(Beginning of Supplied material)

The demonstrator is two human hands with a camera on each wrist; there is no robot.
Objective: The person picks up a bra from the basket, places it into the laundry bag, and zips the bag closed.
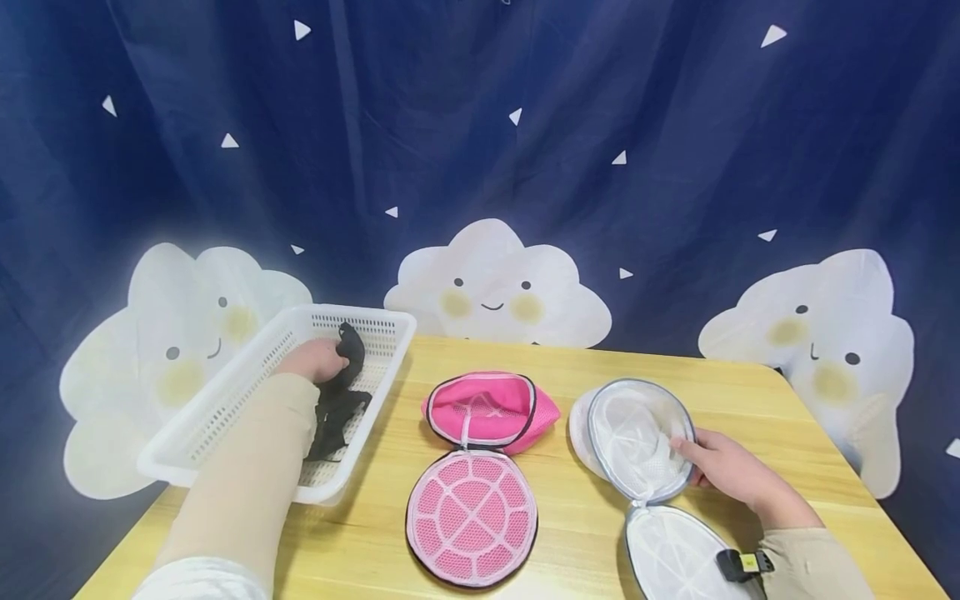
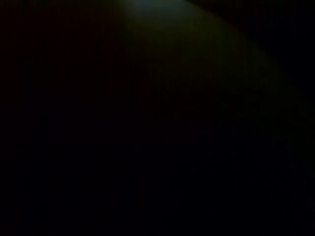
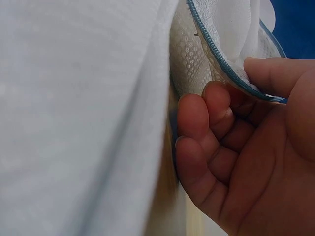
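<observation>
My left hand [image 1: 311, 360] is inside the white plastic basket [image 1: 401, 350] and grips a piece of black cloth [image 1: 352, 350]; its kind is unclear. More black fabric [image 1: 330, 425] lies below it along the basket's right side. On the right, my right hand [image 1: 731, 471] pinches the blue-edged rim of a white mesh laundry bag [image 1: 637, 417], thumb inside the mouth and fingers outside. In the right wrist view, the bag's zipper edge [image 3: 221, 64] passes between thumb and forefinger. The bag's round lid [image 1: 675, 550] hangs unzipped toward the front. The left wrist view is almost black.
Between the hands, a pink mesh laundry bag [image 1: 540, 412] stands with its mouth facing forward, its round lid [image 1: 472, 517] laid flat on the wooden table [image 1: 570, 533]. Behind the table hangs a dark blue curtain [image 1: 480, 108] with cloud prints.
</observation>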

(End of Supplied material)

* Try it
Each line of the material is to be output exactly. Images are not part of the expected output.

* Result for this exercise
The demonstrator is two human hands with a camera on each wrist; there is no robot.
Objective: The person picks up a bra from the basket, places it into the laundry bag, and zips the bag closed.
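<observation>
My left hand [image 1: 311, 360] is inside the white plastic basket [image 1: 401, 350] and grips a piece of black cloth [image 1: 352, 350]; its kind is unclear. More black fabric [image 1: 330, 425] lies below it along the basket's right side. On the right, my right hand [image 1: 731, 471] pinches the blue-edged rim of a white mesh laundry bag [image 1: 637, 417], thumb inside the mouth and fingers outside. In the right wrist view, the bag's zipper edge [image 3: 221, 64] passes between thumb and forefinger. The bag's round lid [image 1: 675, 550] hangs unzipped toward the front. The left wrist view is almost black.
Between the hands, a pink mesh laundry bag [image 1: 540, 412] stands with its mouth facing forward, its round lid [image 1: 472, 517] laid flat on the wooden table [image 1: 570, 533]. Behind the table hangs a dark blue curtain [image 1: 480, 108] with cloud prints.
</observation>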

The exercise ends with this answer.